*** Data below Section Begins ***
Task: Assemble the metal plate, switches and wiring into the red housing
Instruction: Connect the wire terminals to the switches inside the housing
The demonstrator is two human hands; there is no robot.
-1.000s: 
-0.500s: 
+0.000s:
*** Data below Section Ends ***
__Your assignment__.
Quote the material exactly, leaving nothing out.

__Answer to the problem__.
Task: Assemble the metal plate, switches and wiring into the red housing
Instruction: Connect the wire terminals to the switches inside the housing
The demonstrator is two human hands; there is no robot.
-1.000s: 
-0.500s: 
+0.000s:

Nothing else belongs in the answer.